玄宗和貴妃坐在案後,邊飲酒吃點心,邊欣賞美景。兩側楊家兄妹次第而坐,高力士陳玄禮等也陪侍在旁,談談笑笑一副悠然自得的模樣。
楊釗好幾次想找個機會說那件事兒,但總是時機不合宜,見玄宗心情正好,有不敢壞了陛下心境,一直顯得若有所思魂不守舍。
玄宗看出楊釗的神情不太對,笑問道:“楊釗,你今日怎地恍恍惚惚的樣子,如此美景當前,朕都覺得賞心悅目,難道你無心欣賞麼?”
楊釗忙道:“不是不是,臣該死,壞了陛下的雅興了。”
貴妃在旁接口笑道:“三郎,莫怪堂兄;堂兄又不是個能寫詩作畫的文人,讓他欣賞美景有些難為他。若是問他財物進出,支收幾何這樣的事情,那堂兄才是對答如流得心應手呢。”
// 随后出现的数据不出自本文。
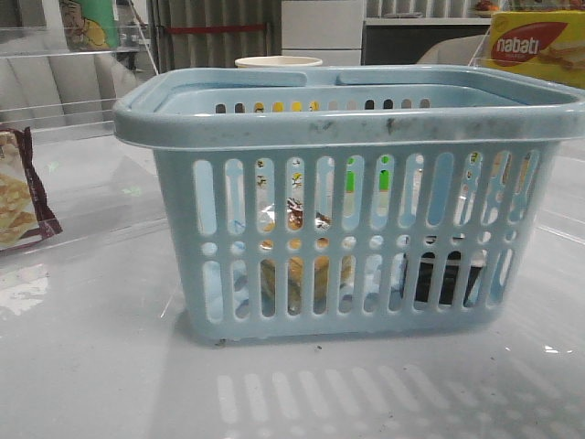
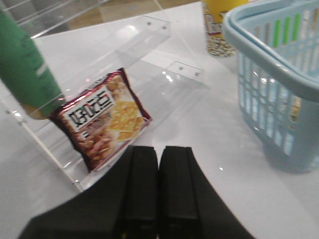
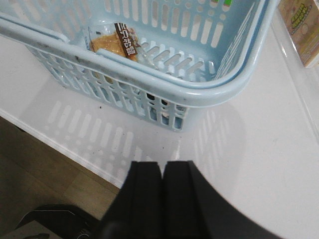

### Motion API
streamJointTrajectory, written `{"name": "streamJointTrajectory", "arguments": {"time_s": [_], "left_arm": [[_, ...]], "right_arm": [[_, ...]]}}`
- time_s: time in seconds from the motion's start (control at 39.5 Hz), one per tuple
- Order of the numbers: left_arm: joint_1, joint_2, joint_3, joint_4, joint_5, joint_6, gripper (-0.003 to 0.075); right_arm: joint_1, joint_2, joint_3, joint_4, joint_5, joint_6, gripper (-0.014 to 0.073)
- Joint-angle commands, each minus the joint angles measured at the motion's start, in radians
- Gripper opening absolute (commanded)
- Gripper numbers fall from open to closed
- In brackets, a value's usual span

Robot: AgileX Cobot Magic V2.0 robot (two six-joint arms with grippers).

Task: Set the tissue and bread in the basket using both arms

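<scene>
Already the bread (image 3: pixel 113 42), in its crinkly clear bag with the dark label band, lies on the floor of the light-blue basket (image 1: pixel 338 119), toward its left half in the front view; the black tissue pack (image 1: pixel 445 279) shows through the slots low on the right. Both grippers are outside the basket, the left gripper (image 2: pixel 158 164) and the right gripper (image 3: pixel 162 177) each with jaws pressed together and holding nothing.

Little looks left to spoil, I judge. The likeliest slip is the left arm, hanging near the maroon-edged cracker packet (image 2: pixel 103 119) leaning in its clear acrylic stand (image 2: pixel 149 59), brushing either; the right could nudge the basket's rim.
</scene>
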Motion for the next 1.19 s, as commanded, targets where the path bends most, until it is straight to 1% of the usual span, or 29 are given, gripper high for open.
{"name": "streamJointTrajectory", "arguments": {"time_s": [0.0, 0.15, 0.28, 0.35, 0.56, 0.61, 0.81, 1.16], "left_arm": [[0.081, -0.08, 0.072, -0.011, -0.186, 0.003, 0.0092], [0.191, -0.217, 0.242, -0.02, -0.323, 0.003, 0.0092], [0.249, -0.304, 0.356, -0.05, -0.429, 0.003, 0.0092], [0.262, -0.33, 0.407, -0.057, -0.486, 0.003, 0.0092], [0.255, -0.36, 0.509, -0.073, -0.634, 0.001, 0.0092], [0.248, -0.363, 0.505, -0.081, -0.616, 0.001, 0.0092], [0.217, -0.363, 0.505, -0.105, -0.626, 0.001, 0.0092], [0.217, -0.363, 0.505, -0.105, -0.626, 0.001, 0.0092]], "right_arm": [[-0.004, -0.004, -0.025, -0.005, -0.058, -0.001, 0.0058], [-0.004, -0.004, -0.025, -0.005, -0.058, -0.001, 0.0058], [-0.004, -0.004, -0.025, -0.005, -0.058, -0.001, 0.0058], [-0.004, -0.004, -0.025, -0.005, -0.058, -0.001, 0.0058], [-0.004, -0.004, -0.025, -0.005, -0.058, -0.001, 0.0058], [-0.004, -0.004, -0.025, -0.005, -0.057, -0.001, 0.0058], [-0.004, -0.004, -0.025, -0.005, -0.057, -0.001, 0.0058], [-0.004, -0.004, -0.025, -0.005, -0.057, -0.001, 0.0058]]}}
玄宗哈哈笑道:“愛妃說的是,是朕強人所難了,楊釗是幹實事的榆木疙瘩,朕本想帶他出來舒緩舒緩的,卻沒想到他其實對這些沒什麼興趣,早知如此,朕便不讓他跟朕來驪山了,讓他留在長安替朕賺錢去。”
眾人一陣哄笑,楊釗也跟著笑,心裏盤算是否要立刻奏報那事兒。卻聽玄宗道:“剛才愛妃說的話倒是提醒朕了,如此美景,若能有佳作流傳,豈不是件美事?力士,翰林院何人隨駕?叫上來陪朕作詩。”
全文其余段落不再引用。